Prompt - Look through the entries for the string "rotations", and copy each line that holds it.

══ Data shown ══

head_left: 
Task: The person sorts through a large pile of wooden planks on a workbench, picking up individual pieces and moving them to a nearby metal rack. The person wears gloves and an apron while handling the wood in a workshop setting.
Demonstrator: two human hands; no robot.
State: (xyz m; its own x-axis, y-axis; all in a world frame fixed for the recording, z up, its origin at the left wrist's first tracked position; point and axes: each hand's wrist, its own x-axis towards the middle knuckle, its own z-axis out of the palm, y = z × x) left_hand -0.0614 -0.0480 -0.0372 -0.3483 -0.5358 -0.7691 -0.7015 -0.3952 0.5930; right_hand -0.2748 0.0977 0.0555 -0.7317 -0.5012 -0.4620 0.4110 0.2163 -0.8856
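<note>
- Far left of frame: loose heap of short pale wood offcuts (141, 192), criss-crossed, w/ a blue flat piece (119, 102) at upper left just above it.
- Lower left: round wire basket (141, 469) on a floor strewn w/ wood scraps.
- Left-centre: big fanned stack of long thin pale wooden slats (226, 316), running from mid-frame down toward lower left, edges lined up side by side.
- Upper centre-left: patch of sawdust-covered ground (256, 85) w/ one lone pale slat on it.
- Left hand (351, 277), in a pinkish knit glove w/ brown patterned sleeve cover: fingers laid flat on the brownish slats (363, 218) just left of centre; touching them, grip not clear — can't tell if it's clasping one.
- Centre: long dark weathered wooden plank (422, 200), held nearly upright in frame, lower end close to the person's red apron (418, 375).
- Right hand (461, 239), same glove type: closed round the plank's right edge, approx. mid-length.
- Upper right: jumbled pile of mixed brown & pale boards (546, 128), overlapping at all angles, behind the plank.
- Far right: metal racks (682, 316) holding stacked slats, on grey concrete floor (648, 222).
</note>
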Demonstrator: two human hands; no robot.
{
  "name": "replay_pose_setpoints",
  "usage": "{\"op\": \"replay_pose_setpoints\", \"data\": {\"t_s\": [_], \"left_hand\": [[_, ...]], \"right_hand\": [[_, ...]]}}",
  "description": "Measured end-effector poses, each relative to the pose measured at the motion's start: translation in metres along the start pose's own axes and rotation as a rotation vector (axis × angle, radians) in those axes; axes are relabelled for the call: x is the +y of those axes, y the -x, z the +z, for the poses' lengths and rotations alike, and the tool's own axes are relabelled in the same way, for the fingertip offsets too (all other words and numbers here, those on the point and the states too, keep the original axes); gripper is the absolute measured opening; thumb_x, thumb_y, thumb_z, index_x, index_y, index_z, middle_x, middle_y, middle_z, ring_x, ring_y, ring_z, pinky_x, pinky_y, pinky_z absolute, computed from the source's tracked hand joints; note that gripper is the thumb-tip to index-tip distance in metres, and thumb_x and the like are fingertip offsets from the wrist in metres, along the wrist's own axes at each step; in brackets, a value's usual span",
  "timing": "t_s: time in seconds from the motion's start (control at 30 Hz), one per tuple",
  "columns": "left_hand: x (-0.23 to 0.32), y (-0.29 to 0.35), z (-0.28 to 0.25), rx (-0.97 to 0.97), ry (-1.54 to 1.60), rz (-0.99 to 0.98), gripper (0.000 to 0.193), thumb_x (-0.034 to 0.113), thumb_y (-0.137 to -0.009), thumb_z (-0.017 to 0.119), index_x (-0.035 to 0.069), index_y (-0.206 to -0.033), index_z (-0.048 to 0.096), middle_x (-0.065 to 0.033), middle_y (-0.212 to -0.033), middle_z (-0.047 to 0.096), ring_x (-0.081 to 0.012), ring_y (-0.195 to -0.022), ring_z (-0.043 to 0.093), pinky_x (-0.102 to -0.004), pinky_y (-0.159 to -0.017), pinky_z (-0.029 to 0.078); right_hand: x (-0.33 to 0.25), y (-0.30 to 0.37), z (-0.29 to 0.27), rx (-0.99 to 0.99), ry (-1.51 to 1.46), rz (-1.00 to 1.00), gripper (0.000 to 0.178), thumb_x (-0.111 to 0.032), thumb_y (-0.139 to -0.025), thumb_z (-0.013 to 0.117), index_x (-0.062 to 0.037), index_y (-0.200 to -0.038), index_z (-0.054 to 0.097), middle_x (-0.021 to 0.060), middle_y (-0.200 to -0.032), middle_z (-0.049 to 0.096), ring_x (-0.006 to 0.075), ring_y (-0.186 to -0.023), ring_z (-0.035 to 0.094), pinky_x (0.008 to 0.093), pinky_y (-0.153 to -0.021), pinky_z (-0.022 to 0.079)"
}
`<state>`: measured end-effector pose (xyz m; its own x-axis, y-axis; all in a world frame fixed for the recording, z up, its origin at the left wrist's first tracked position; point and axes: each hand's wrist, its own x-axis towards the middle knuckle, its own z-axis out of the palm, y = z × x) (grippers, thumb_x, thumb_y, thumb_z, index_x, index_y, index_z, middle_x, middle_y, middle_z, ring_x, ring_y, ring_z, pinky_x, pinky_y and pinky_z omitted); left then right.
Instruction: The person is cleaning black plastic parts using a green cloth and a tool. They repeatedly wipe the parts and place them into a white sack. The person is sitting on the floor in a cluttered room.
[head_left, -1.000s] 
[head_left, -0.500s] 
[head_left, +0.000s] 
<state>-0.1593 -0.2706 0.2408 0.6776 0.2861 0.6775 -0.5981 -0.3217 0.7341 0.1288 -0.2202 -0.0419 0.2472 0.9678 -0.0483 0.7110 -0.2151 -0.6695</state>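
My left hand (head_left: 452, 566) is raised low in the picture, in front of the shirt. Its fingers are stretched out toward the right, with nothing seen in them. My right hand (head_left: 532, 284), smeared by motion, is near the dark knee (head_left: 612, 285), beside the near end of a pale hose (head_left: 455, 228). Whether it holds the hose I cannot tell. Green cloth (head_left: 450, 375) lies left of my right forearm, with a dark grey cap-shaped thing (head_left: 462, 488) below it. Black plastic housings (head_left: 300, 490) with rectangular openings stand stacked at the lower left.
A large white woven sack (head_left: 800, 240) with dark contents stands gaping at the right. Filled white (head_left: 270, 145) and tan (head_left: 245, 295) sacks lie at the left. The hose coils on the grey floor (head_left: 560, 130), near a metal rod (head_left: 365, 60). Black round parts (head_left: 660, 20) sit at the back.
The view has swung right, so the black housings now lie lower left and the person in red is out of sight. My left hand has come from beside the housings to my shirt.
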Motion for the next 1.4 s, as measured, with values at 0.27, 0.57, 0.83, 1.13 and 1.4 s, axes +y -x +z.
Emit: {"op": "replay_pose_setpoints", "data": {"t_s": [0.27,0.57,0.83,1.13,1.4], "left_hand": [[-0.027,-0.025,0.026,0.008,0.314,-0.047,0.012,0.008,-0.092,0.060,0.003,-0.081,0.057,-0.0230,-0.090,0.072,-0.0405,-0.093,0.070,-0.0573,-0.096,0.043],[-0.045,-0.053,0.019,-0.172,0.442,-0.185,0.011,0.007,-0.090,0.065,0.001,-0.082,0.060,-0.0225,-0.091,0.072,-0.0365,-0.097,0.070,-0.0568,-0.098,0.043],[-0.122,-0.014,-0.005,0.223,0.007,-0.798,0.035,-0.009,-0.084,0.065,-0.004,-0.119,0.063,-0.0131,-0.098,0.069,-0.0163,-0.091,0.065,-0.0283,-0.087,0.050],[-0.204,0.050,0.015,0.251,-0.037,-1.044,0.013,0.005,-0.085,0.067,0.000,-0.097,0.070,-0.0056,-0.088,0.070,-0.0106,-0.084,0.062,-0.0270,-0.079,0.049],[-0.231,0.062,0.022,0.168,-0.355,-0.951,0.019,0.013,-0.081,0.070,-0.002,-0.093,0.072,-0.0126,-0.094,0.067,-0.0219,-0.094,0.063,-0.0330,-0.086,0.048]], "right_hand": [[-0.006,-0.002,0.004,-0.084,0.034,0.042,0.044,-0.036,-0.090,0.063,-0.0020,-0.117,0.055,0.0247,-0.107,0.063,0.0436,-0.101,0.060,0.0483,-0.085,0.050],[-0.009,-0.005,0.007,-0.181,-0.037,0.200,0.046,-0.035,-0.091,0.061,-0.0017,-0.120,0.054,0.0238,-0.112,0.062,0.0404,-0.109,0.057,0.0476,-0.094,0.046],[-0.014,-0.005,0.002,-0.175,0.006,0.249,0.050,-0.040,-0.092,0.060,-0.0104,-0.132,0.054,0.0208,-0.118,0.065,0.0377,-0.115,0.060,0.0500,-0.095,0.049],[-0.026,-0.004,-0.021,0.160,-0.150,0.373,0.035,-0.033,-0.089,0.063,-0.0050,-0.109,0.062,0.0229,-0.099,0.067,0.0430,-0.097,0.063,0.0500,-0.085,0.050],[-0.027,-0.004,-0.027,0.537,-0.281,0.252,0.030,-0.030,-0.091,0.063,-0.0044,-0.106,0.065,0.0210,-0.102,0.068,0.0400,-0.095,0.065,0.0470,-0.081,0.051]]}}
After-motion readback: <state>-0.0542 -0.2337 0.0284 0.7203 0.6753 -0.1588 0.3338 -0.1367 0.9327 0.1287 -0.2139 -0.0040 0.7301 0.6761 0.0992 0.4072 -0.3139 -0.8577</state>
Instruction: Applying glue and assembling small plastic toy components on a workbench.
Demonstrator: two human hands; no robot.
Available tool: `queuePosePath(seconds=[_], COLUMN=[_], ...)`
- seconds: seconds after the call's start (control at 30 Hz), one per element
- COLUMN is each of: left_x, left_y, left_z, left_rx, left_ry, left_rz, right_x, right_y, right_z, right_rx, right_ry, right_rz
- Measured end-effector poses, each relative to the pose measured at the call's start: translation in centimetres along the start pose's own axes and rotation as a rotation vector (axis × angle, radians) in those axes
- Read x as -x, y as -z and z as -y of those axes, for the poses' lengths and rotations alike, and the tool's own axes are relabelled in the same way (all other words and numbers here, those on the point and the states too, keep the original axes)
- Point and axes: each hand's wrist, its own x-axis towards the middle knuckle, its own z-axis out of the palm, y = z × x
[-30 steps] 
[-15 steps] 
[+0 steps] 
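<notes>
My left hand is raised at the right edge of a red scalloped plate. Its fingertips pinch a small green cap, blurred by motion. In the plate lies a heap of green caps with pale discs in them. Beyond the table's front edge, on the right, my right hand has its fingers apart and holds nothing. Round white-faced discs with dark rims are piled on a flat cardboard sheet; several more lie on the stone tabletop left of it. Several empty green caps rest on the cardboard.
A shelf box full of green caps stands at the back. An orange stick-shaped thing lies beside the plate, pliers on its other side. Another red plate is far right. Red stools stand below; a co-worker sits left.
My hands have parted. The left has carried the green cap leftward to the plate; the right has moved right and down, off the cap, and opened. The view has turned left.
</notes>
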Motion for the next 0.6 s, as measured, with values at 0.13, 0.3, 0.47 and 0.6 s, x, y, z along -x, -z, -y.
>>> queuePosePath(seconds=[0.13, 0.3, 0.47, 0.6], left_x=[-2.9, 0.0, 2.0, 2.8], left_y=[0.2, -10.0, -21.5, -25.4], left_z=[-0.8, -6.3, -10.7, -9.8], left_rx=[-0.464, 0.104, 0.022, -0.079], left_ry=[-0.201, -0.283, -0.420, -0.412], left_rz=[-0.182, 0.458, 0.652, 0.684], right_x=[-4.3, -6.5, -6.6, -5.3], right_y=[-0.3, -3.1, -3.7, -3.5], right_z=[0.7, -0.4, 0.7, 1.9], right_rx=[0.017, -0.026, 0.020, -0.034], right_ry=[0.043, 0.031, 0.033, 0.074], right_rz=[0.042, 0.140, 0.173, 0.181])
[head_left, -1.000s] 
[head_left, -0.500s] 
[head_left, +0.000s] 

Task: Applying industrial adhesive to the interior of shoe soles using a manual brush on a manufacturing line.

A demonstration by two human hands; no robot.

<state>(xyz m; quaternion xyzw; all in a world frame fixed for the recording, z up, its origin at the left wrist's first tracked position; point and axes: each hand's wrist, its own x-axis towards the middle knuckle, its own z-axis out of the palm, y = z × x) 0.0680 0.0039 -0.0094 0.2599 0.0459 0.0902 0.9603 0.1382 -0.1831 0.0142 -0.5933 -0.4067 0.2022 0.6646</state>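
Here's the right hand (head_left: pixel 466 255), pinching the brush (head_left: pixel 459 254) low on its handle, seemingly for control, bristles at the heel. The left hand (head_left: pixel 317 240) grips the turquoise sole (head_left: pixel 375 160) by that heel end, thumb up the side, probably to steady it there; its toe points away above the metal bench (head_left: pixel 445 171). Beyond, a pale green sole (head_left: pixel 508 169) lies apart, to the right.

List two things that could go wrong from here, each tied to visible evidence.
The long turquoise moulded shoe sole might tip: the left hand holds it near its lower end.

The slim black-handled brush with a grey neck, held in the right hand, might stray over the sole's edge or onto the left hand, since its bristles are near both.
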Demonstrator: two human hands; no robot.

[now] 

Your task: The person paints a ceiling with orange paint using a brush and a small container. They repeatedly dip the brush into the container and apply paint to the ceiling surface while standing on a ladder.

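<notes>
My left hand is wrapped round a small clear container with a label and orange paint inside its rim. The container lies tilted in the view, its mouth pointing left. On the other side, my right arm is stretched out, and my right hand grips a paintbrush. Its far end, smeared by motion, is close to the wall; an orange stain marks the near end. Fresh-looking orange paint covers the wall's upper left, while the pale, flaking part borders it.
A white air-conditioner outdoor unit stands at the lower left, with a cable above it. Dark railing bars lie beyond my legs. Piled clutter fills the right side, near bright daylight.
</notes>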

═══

Problem solution -
  "description": "Measured end-effector poses, each relative to the pose measured at the motion's start: translation in metres along the start pose's own axes and rotation as a rotation vector (axis × angle, radians) in those axes; axes are relabelled for the call: x is the +y of those axes, y the -x, z the +z, for the poses' lengths and rotations alike, and the tool's own axes are relabelled in the same way, for the fingertip offsets too (all other words and numbers here, those on the point and the states too, keep the original axes); gripper is the absolute measured opening; thumb_x, thumb_y, thumb_z, index_x, index_y, index_z, middle_x, middle_y, middle_z, ring_x, ring_y, ring_z, pinky_x, pinky_y, pinky_z absolute, computed from the source's tracked hand joints; note that gripper is the thumb-tip to index-tip distance in metres, and thumb_x and the like are fingertip offsets from the wrist in metres, along the wrist's own axes at each step; in brackets, a value's usual span",
- Read x as -x, y as -z and z as -y of those axes, for the poses' lengths and rotations alike, and the tool's own axes are relabelled in the same way (all other words and numbers here, those on the point and the states too, keep the original axes)

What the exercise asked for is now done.